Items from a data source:
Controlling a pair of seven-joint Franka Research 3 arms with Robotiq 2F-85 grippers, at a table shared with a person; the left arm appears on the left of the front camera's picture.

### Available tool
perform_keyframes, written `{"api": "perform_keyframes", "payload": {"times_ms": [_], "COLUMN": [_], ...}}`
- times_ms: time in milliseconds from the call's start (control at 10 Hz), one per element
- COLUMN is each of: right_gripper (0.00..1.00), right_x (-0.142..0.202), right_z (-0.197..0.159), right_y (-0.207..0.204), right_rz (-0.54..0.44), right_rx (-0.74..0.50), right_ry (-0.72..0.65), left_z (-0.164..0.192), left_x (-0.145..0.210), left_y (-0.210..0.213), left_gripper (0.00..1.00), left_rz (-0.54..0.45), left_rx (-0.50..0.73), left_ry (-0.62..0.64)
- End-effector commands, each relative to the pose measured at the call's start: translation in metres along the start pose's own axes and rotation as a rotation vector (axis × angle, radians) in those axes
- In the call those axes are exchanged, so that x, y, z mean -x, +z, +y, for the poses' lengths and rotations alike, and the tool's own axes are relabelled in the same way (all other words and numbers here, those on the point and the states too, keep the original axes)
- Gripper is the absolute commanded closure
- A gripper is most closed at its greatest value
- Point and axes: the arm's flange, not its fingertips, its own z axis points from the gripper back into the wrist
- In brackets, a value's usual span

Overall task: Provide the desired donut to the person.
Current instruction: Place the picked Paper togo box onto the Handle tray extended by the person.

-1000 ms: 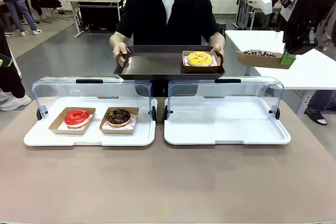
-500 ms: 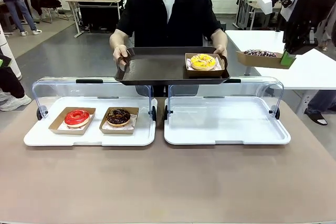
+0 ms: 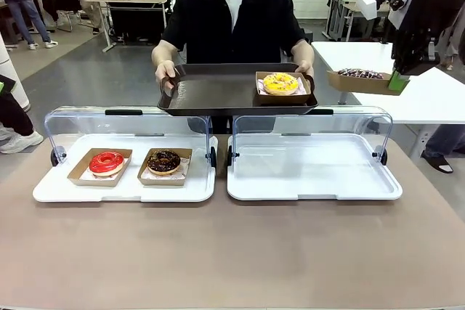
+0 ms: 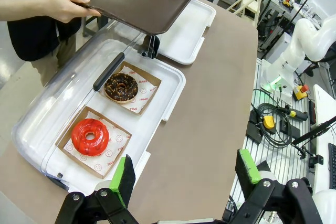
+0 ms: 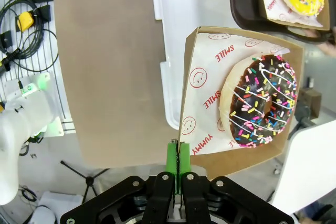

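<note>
In the front view, the person [image 3: 231, 19] had the dark tray [image 3: 218, 91] lifted a bit higher and closer to the display covers than a second before, with the yellow donut [image 3: 280, 83] riding in its box at the tray's right end. The right claw [image 3: 397, 80] hadn't budged, up at the far right, pinched on the edge of the sprinkle donut's box [image 3: 357, 81].

Left wrist view: left claw [image 4: 184, 174] was spread wide above the tabletop [image 4: 205, 108], holding nothing; red donut [image 4: 90, 136] and chocolate donut [image 4: 121, 87] sat in the white case below.

Right wrist view: green pads [image 5: 171, 162] clamped tight on the box's edge, sprinkle donut [image 5: 259, 102] inside.
</note>
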Motion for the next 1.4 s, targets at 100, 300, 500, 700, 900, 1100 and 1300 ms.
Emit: {"api": "perform_keyframes", "payload": {"times_ms": [100,300,500,700,900,1100,1300], "right_gripper": [0.98,0.98,0.98,0.98,0.98,0.98,0.98], "right_x": [-0.045,-0.097,-0.152,-0.204,-0.259,-0.294,-0.315], "right_z": [-0.015,-0.034,-0.058,-0.061,-0.062,-0.060,-0.070], "right_y": [0.003,0.005,-0.001,-0.003,-0.003,-0.016,-0.036], "right_rz": [0.042,0.104,0.112,0.083,0.089,0.082,0.035], "right_rx": [0.012,0.008,0.032,0.046,0.071,0.039,0.005], "right_ry": [-0.035,-0.088,-0.129,-0.088,-0.023,0.039,0.060], "left_z": [-0.002,-0.002,-0.002,-0.002,-0.002,-0.002,-0.002], "left_x": [-0.003,-0.003,-0.003,-0.003,-0.003,-0.003,-0.003], "left_y": [0.001,0.001,0.001,0.001,0.001,0.001,0.001], "left_gripper": [0.00,0.00,0.00,0.00,0.00,0.00,0.00], "left_rz": [-0.015,-0.015,-0.015,-0.015,-0.015,-0.015,-0.015], "left_rx": [0.005,0.005,0.005,0.005,0.005,0.005,0.005], "left_ry": [0.013,0.013,0.013,0.013,0.013,0.013,0.013]}}
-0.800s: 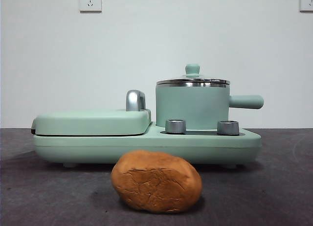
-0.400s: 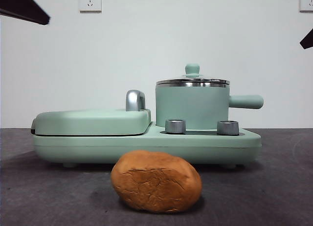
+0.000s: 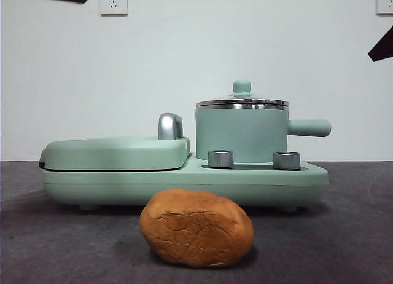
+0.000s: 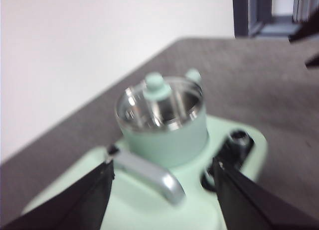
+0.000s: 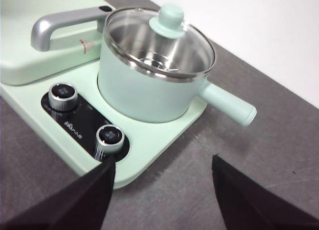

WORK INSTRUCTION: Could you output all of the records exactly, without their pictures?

TASK RESPONSE:
Controlling a pair of seven-joint Franka Research 3 arms with Robotiq 2F-85 grippers, at a table shared with a person; the left arm appears on the left of the front camera's picture.

### Available tool
perform_keyframes, written `{"api": "perform_keyframes", "payload": {"times_ms": [_], "COLUMN": [_], ...}}`
- times_ms: time in milliseconds from the call's start (control at 10 Hz), one per element
- COLUMN is each of: right_gripper (0.00..1.00), right_x (-0.142..0.202), right_z (-0.197..0.159), right_y (-0.207..0.204), right_rz (-0.54..0.44), right_rx (-0.74..0.50), right_ry (-0.72..0.65), left_z (-0.164..0.192), left_x (-0.145..0.210), left_y (-0.210..0.213), left_gripper (0.00..1.00), left_rz (-0.54..0.45), left_rx (-0.50..0.73), left_ry (-0.62..0.64)
- End-effector commands, each relative to the pose measured at the call's start: translation in metres along the start pose's own axes and rotation as a rotation vector (axis × angle, radians) in those axes
- In the call those axes are exchanged, so that x, y, z mean -x, +z, +y, for the poses' lengths and rotations alike, and the tool's own axes are relabelled in the same way (all other words and numbers here, those on the point and the states too, keep the original axes)
- Gripper is the absolute commanded closure
- A gripper is most closed at its greatest value
- Point and axes: the arm's flange, not its fingertips, its own z axis points from the gripper back into the wrist
- In brackets, a value's usual span

Overall task: Provide the desired donut to the person.
Current instruction: Place the picked Paper togo box onto the Handle tray extended by the person.

-1000 ms: 
-500 ms: 
+0 ms: 
+0 ms: 
+0 ms: 

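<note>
In the front view, the person [image 3: 231, 19] had the dark tray [image 3: 218, 91] lifted a bit higher and closer to the display covers than a second before, with the yellow donut [image 3: 280, 83] riding in its box at the tray's right end. The right claw [image 3: 397, 80] hadn't budged, up at the far right, pinched on the edge of the sprinkle donut's box [image 3: 357, 81].

Left wrist view: left claw [image 4: 184, 174] was spread wide above the tabletop [image 4: 205, 108], holding nothing; red donut [image 4: 90, 136] and chocolate donut [image 4: 121, 87] sat in the white case below.

Right wrist view: green pads [image 5: 171, 162] clamped tight on the box's edge, sprinkle donut [image 5: 259, 102] inside.
</note>
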Motion for the next 1.4 s, targets at 100, 300, 500, 700, 900, 1100 and 1300 ms.
Emit: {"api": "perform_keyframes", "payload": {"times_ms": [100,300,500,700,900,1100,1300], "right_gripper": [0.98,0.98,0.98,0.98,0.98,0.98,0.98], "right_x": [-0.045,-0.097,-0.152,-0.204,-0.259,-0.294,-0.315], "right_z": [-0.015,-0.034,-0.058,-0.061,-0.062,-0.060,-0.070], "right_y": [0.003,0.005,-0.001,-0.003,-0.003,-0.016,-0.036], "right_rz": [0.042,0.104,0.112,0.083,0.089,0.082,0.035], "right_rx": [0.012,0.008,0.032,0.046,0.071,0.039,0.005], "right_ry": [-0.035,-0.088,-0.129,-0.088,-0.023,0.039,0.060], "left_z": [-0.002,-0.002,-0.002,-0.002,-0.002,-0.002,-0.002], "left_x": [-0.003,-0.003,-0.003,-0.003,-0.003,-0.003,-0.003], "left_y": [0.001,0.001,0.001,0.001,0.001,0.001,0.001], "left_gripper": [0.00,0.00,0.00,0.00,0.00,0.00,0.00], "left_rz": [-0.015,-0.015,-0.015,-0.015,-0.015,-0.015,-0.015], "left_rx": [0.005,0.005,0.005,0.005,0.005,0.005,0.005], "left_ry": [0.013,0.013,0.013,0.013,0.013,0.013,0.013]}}
-0.800s: 
-0.400s: 
+0.000s: 
+0.000s: 
+0.000s: 

There is nothing further in this answer.